Ntvnews.id, Beirut - Presiden Lebanon Joseph Aoun menegaskan negaranya tidak akan menerima keberadaan pasukan Israel di wilayah Lebanon dan akan terus mengupayakan penarikan seluruh pasukan Israel dari negara tersebut. Pernyataan itu disampaikan pada Selasa, 11 Agustus 2026.
Aoun mengatakan sikap tersebut merupakan bagian dari tujuan utama Lebanon dalam upaya mencapai stabilitas, termasuk memastikan tidak ada lagi tentara Israel yang berada di wilayah negaranya.
"Pada akhirnya, kami tidak akan membiarkan Israel tetap berada, bahkan satu inci pun di tanah kami, atau membiarkan satu pun tentara Israel tetap berada di wilayah kami," kata Presiden Aoun saat bertemu dengan delegasi Maronite Foundation in the World, sebagaimana dikutip kantor kepresidenan.
Menurut Aoun, seluruh rakyat Lebanon memiliki kesamaan pandangan mengenai sejumlah tujuan utama, yakni penarikan pasukan Israel, pemulangan para tawanan, serta pembangunan kembali wilayah yang mengalami kehancuran.

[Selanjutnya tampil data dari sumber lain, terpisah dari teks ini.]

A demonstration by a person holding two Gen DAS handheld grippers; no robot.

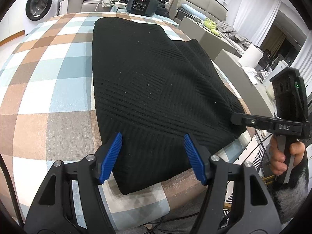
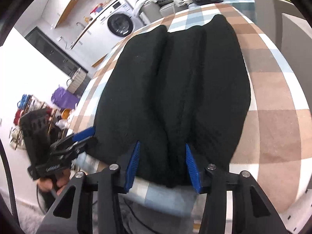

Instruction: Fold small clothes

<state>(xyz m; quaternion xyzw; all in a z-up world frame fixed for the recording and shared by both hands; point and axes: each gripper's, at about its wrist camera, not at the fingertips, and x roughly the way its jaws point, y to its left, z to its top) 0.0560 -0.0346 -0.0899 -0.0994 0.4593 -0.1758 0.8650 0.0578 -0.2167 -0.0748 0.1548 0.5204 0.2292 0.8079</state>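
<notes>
- Left gripper (image 1: 153, 156) stands open over the black ribbed knit garment's (image 1: 154, 81) near hem.
- Right gripper (image 2: 162, 165) straddles a fold, jaws loose.
- The soft, floppy knit probably wants corner grips.

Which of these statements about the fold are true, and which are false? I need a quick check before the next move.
1. The black garment lies on a checked tablecloth. True.
2. The left tool is clamped shut on the garment. False: its jaws stand open at the garment's near edge.
3. Part of the garment's near edge sits between the pads of the right tool. True.
4. The cooker at the table's far end is white. False: it is black, with a lit red display.
5. A washing machine stands beyond the table. True.
</notes>
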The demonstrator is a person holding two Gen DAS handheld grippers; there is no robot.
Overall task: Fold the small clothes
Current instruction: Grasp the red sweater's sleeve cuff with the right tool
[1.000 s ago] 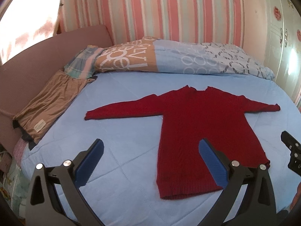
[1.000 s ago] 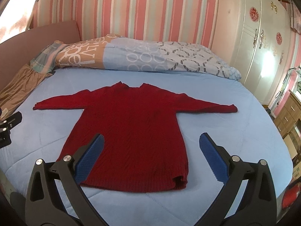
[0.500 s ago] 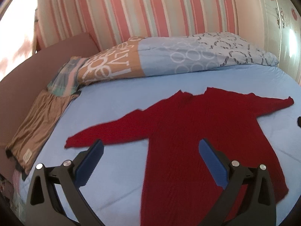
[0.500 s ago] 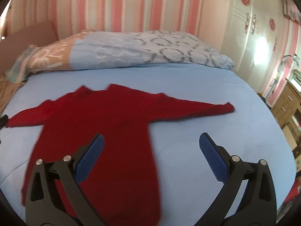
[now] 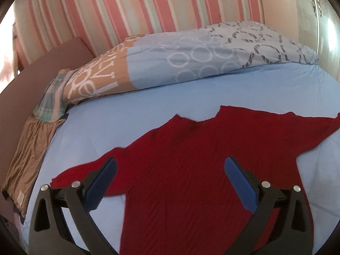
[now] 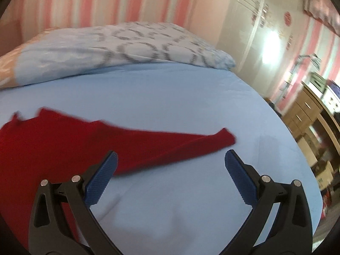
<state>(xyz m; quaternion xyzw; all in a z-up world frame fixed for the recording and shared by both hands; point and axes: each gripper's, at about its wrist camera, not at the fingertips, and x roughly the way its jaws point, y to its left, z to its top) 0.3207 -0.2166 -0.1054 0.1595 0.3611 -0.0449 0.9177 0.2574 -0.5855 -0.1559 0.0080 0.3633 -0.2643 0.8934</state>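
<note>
Left wrist: left tool (image 5: 170, 170) wide open, empty, above the red sweater (image 5: 201, 159), which lies flat on the blue bed (image 5: 191, 99); folded duvet (image 5: 191, 55) behind it.
Right wrist: right tool (image 6: 170, 167) wide open, empty, over the sweater's sleeve (image 6: 180, 144); cuff points toward the wardrobe (image 6: 255, 21). View is blurred.

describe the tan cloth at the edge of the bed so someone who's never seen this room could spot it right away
Start at the bed with the light blue sheet and go to its side by the brown headboard. There, below a plaid pillow, lies the tan cloth. It is the only plain brown, finely creased fabric, with a small pale label at its near corner.
</note>
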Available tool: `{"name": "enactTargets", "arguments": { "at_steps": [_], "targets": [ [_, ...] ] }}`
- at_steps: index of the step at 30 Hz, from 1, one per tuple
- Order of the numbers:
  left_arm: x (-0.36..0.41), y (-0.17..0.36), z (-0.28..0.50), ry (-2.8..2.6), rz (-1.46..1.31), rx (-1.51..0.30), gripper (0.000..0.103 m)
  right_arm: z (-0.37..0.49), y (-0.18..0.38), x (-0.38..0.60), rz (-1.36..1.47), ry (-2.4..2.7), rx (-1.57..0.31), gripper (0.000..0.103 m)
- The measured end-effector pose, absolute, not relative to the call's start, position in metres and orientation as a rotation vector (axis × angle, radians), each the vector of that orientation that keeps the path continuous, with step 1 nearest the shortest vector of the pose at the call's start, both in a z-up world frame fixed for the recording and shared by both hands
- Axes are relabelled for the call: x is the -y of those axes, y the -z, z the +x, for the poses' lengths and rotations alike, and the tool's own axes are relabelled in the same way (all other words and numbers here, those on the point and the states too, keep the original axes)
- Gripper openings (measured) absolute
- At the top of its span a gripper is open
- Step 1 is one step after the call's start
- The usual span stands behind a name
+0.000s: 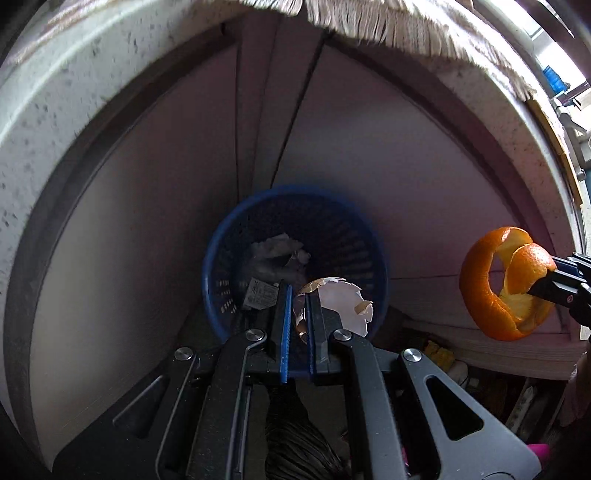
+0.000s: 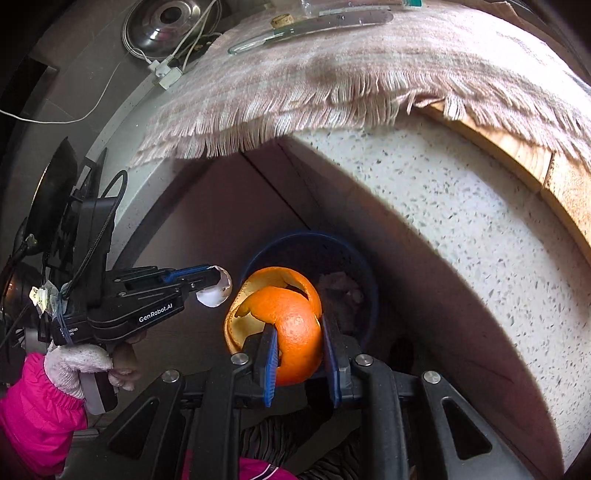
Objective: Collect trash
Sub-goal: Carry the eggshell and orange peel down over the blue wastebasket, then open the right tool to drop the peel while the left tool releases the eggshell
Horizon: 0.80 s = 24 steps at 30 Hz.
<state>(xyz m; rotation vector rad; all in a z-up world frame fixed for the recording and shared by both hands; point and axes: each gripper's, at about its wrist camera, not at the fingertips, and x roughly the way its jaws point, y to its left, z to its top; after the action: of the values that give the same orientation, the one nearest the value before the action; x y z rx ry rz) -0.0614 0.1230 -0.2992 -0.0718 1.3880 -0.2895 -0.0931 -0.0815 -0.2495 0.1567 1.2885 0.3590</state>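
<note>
My left gripper (image 1: 298,295) is shut on a broken eggshell (image 1: 343,301) and holds it above a blue mesh wastebasket (image 1: 347,229) on the floor. The basket holds crumpled white paper (image 1: 277,254) and a label scrap. My right gripper (image 2: 300,328) is shut on a curled orange peel (image 2: 291,325), held above the same basket (image 2: 365,280). In the left wrist view the peel (image 1: 491,284) hangs at the right in the right gripper (image 1: 543,286). In the right wrist view the left gripper (image 2: 218,284) holds the eggshell (image 2: 216,293) just left of the peel.
A speckled stone counter edge (image 2: 443,206) overhangs the basket, with a fringed pink cloth (image 2: 314,74) draped over it. Cabinet doors (image 1: 155,206) stand behind the basket. A steel lid (image 2: 166,26), cables and a ruler lie on the counter. Clutter sits on the floor at right (image 1: 439,354).
</note>
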Motion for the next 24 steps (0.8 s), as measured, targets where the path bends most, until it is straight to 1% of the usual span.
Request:
{"name": "enactTargets", "arguments": {
  "at_steps": [11, 24],
  "targets": [
    [-0.115, 0.34, -0.076, 0.293, -0.06, -1.425, 0.005, -0.089, 0.299, 0.068, 0.099, -0.322, -1.356, 0.021],
    [-0.11, 0.369, -0.081, 0.31, -0.035, -1.454, 0.005, -0.086, 0.326, 0.064, 0.088, -0.274, -1.379, 0.021]
  ]
}}
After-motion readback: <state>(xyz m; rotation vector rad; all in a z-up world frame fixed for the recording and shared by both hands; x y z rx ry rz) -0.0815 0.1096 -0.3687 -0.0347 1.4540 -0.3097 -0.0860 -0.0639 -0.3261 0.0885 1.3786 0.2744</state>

Ia juga menilai perkembangan dalam perundingan yang berlangsung saat ini menunjukkan kemajuan. Menurutnya, hasil perundingan tersebut lebih baik dibandingkan konsekuensi yang ditimbulkan oleh perang.
Baca Juga: Hizbullah Minta Lebanon Hentikan Perundingan Langsung dengan Israel
Aoun menjelaskan penandatanganan perjanjian kerangka kerja telah berkontribusi terhadap penurunan jumlah serangan Israel. Kesepakatan itu juga mendorong semakin banyak warga Lebanon untuk kembali ke negaranya selama musim panas.
Presiden Lebanon tersebut mengatakan masyarakat di wilayah selatan Lebanon sudah seharusnya dapat hidup stabil di tanah kelahiran mereka serta mengembalikan fungsi pemerintahan secara penuh, meskipun terdapat berbagai pihak yang menentangnya.
Lebanon dan Israel sebelumnya menandatangani perjanjian kerangka kerja di Washington pada 26 Juni 2026. Kesepakatan tersebut mencakup ketentuan mengenai gencatan senjata secara penuh serta pemulihan kendali militer Lebanon atas wilayah selatan dengan syarat pelucutan senjata kelompok Hizbullah.
Pembahasan mengenai mekanisme penerapan kesepakatan tersebut kemudian dilanjutkan melalui perundingan di Roma pada 6-7 Agustus 2026.
Baca Juga: Bankir Lebanon Diselidiki usai Foto Bersama Netanyahu Beredar
Namun, serangan Israel terhadap wilayah Lebanon masih berlangsung hampir setiap hari. Israel juga masih mempertahankan pasukan militernya di Lebanon bagian selatan, sehingga sebagian besar warga di kawasan tersebut masih harus mengungsi.